Alveolar capillary dysplasia (ACD) is a rare lung developmental disorder leading to persistent pulmonary arterial hypertension and fatal outcomes in newborns. The current study analyzed the microvascular morphology and the underlying molecular background of ACD. One ACD group (n = 7), one pulmonary arterial hypertension group (n = 20), and one healthy con1trol group (n = 16) were generated. Samples of histologically confirmed ACD were examined by exome sequencing and array-based comparative genomic hybridization. Vascular morphology was analyzed using scanning electron microscopy of microvascular corrosion casts. Gene expression and biological pathways were analyzed using two panels on inflammation/kinase-specific genes and a comparison analysis tool. Compartment-specific protein expression was analyzed using immunostaining. In ACD, there was an altered capillary network, a high prevalence of intussusceptive angiogenesis, and increased activity of C-X-C motif chemokine receptor 4 (CXCR4), hypoxia-inducible factor 1α (HIF1A), and angiopoietin signaling pathways compared with pulmonary arterial hypertension/healthy controls. Histologically, there was a markedly increased prevalence of endothelial tyrosine kinase receptor (TEK/TIE2) macrophages in ACD, compared with the other groups, whereas the CXCR4 ligand CXCL12 and HIF1A showed high expression in all groups. ACD is characterized by dysfunctional capillaries and a high prevalence of intussusceptive angiogenesis. The results indicate that endothelial CXCR4, HIF1A, and angiopoietin signaling as well as TIE2 macrophages are crucial for the induction of intussusceptive angiogenesis and vascular remodeling. Future studies should address the use of anti-angiogenic agents in ACD, where TIE2 appears as a promising target.

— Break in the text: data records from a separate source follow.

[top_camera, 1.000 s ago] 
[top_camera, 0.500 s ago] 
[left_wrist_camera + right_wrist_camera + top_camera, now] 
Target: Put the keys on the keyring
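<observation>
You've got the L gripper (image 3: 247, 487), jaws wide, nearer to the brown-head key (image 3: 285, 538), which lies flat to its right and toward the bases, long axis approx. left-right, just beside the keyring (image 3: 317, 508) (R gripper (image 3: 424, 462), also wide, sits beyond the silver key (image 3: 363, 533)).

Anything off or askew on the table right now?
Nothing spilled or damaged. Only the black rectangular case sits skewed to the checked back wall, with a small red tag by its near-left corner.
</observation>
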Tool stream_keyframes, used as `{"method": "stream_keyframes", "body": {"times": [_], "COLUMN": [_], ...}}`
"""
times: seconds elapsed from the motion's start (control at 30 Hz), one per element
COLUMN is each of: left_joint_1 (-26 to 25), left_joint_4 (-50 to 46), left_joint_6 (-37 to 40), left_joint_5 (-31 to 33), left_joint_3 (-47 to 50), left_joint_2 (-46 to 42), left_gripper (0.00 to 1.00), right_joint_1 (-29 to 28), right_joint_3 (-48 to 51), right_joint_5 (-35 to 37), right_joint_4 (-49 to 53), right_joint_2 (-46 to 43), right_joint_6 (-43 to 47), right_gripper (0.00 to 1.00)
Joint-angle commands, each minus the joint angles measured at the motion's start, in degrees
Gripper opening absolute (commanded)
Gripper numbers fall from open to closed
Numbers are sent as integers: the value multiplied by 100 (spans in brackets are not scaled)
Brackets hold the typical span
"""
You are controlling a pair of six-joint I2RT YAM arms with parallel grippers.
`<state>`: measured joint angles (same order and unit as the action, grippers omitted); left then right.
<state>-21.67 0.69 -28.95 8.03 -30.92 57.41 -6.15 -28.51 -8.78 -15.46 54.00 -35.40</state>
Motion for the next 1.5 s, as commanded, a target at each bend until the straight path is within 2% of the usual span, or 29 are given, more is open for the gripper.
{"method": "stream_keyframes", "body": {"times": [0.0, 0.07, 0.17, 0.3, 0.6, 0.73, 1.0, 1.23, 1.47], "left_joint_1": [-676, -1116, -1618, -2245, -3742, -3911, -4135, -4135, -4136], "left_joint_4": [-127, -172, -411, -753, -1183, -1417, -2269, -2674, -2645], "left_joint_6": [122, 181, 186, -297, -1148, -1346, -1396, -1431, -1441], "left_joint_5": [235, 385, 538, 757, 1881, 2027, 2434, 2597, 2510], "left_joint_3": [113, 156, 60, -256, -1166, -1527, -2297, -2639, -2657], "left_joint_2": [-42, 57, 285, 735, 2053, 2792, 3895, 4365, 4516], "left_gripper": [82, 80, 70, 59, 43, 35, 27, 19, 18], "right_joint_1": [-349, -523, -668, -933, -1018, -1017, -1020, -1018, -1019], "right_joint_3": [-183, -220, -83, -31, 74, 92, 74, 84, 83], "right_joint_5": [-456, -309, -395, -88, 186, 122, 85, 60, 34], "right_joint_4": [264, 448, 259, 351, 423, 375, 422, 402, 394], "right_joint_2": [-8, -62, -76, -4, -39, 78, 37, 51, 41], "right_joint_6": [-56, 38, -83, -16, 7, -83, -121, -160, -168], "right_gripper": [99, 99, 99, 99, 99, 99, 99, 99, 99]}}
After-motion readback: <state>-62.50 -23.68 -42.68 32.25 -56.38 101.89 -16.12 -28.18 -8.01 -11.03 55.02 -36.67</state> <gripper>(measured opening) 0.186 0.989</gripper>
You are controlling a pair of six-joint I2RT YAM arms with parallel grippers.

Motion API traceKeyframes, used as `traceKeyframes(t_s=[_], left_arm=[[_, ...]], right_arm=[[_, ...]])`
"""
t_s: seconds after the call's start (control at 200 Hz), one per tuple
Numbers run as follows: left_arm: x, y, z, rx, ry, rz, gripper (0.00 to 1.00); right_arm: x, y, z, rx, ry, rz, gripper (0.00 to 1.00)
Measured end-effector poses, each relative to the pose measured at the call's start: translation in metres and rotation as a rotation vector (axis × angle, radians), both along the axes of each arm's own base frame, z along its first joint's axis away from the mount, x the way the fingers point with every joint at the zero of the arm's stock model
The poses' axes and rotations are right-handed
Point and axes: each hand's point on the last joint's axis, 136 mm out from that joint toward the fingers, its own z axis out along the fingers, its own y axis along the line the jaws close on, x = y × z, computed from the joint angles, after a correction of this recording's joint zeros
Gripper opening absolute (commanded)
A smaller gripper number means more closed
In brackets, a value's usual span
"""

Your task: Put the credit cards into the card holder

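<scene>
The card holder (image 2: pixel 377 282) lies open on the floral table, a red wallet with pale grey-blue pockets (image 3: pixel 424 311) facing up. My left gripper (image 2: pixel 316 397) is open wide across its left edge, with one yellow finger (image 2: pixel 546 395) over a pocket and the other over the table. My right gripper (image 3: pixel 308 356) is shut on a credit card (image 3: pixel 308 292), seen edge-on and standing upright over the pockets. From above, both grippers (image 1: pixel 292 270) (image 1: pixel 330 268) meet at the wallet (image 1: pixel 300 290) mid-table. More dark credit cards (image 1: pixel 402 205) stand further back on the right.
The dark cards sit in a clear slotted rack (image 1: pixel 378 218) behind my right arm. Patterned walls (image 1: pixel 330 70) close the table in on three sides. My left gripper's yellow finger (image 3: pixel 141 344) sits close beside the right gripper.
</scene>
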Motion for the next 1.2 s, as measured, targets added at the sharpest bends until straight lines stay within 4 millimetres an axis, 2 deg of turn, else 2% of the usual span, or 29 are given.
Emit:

肺泡毛细血管发育不良(ACD)是一种罕见的肺部发育障碍,可导致新生儿持续性肺动脉高压和致命结局。本研究分析了 ACD 的微血管形态和潜在的分子背景。ACD 组(n=7)、肺动脉高压组(n=20)和健康对照组(n=16)各一组。通过外显子组测序和基于阵列的比较基因组杂交对组织学证实的 ACD 样本进行了分析。使用微血管腐蚀铸件的扫描电子显微镜分析了血管形态。使用炎症/激酶特异性基因的两个面板和比较分析工具分析了基因表达和生物学途径。使用免疫染色分析了特定隔室的蛋白表达。与肺动脉高压/健康对照组相比,ACD 存在毛细血管网络改变、丛状血管生成高发以及 C-X-C 基序趋化因子受体 4(CXCR4)、缺氧诱导因子 1α(HIF1A)和血管生成素信号通路活性增加。组织学上,与其他组相比,ACD 中内皮酪氨酸激酶受体(TEK/TIE2)巨噬细胞的发生率明显增加,而 CXCR4 配体 CXCL12 和 HIF1A 在所有组中均表现出高表达。ACD 的特征是毛细血管功能障碍和丛状血管生成高发。结果表明,内皮 CXCR4、HIF1A 和血管生成素信号以及 TIE2 巨噬细胞对于诱导丛状血管生成和血管重塑至关重要。未来的研究应该探讨在 ACD 中使用抗血管生成药物,其中 TIE2 似乎是一个很有前途的靶点。